» **Task**
Please output, without any change, the lines of the material below from the very first through the one with "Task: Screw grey".

» **Information provided**

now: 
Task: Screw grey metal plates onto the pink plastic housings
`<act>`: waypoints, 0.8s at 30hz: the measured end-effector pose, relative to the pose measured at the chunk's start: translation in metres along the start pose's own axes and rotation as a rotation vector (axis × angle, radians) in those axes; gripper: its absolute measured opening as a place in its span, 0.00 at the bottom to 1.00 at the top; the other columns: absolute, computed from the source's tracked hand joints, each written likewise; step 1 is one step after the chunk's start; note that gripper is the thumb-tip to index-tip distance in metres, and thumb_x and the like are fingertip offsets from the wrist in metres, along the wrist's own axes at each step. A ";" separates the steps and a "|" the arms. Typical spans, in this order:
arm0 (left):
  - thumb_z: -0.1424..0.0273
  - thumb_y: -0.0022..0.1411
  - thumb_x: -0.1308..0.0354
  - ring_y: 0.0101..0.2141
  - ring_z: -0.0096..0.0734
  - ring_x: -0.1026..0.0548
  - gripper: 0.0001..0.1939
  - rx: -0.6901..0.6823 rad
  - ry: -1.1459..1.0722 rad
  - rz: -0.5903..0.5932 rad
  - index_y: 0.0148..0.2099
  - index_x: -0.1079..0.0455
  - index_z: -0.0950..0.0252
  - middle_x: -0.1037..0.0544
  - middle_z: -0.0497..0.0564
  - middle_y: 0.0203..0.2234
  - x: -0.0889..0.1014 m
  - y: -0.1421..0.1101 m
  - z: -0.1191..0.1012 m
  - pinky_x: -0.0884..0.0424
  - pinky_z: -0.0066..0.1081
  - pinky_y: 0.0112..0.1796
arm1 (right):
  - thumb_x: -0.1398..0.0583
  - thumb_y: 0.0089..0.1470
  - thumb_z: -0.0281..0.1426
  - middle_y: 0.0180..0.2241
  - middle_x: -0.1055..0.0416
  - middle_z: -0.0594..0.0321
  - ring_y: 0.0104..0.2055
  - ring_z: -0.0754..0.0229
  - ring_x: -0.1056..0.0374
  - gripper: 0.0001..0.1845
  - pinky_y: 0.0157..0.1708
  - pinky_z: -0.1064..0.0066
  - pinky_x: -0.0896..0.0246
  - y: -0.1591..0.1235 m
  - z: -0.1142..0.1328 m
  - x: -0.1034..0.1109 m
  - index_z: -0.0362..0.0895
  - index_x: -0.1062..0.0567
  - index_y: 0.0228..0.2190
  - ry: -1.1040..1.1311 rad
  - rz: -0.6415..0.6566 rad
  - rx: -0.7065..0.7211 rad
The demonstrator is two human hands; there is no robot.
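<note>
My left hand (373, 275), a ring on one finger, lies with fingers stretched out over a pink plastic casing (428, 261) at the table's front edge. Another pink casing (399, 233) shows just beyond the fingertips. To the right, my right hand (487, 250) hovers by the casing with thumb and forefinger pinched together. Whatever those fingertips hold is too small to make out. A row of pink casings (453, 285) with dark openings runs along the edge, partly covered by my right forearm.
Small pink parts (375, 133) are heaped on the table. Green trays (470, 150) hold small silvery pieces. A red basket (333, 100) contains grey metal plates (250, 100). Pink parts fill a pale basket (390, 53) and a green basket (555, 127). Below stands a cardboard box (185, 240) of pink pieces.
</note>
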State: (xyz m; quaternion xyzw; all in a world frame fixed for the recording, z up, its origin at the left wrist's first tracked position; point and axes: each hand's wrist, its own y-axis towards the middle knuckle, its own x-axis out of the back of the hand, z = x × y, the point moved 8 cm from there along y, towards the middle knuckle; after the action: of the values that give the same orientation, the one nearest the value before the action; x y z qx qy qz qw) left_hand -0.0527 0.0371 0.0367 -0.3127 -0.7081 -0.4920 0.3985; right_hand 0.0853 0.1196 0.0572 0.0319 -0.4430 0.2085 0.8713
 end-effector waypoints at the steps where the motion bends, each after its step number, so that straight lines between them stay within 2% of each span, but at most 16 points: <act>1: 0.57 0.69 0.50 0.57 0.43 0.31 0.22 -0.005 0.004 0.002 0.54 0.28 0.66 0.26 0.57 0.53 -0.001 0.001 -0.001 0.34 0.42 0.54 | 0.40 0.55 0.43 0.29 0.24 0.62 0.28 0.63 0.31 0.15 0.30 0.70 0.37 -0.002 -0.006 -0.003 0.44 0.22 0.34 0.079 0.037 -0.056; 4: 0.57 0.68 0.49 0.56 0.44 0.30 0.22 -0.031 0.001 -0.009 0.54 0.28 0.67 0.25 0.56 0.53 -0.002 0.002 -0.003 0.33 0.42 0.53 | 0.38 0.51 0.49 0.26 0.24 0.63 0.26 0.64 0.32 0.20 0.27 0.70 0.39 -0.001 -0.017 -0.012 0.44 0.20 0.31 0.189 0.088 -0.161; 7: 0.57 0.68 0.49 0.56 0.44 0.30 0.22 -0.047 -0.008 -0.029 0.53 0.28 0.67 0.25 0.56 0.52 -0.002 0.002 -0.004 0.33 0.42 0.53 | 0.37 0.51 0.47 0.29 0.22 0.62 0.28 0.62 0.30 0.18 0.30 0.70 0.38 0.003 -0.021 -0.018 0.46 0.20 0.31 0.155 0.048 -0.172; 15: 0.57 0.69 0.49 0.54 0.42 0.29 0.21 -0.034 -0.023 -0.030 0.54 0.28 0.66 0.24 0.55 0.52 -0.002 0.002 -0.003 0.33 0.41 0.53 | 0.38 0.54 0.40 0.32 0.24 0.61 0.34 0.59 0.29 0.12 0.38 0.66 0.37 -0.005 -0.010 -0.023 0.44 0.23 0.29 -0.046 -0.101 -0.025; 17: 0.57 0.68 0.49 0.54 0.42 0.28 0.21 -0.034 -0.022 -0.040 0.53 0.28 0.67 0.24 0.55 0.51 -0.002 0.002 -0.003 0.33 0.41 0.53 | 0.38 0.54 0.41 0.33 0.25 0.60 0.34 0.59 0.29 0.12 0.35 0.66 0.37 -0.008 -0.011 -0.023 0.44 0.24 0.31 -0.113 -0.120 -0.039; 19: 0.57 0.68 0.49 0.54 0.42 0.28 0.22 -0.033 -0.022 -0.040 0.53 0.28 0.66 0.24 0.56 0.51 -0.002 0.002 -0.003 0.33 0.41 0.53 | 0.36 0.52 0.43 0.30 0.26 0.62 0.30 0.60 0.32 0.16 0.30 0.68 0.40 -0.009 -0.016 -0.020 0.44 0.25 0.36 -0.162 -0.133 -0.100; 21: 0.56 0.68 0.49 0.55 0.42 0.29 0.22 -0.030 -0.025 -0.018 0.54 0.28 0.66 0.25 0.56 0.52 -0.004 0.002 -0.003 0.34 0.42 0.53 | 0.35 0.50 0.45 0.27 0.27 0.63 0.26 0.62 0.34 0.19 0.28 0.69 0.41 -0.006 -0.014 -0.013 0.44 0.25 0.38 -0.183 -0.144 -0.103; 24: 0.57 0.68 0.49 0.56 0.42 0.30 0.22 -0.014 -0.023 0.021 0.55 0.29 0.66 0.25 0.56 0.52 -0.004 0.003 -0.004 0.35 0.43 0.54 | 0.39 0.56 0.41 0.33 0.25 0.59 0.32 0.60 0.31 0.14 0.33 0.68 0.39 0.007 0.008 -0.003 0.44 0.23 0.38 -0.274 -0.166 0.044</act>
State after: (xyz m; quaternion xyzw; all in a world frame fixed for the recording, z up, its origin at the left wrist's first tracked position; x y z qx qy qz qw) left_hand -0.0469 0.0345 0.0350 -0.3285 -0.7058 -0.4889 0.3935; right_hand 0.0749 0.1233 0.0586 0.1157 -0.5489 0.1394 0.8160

» **Completed task**
now: 
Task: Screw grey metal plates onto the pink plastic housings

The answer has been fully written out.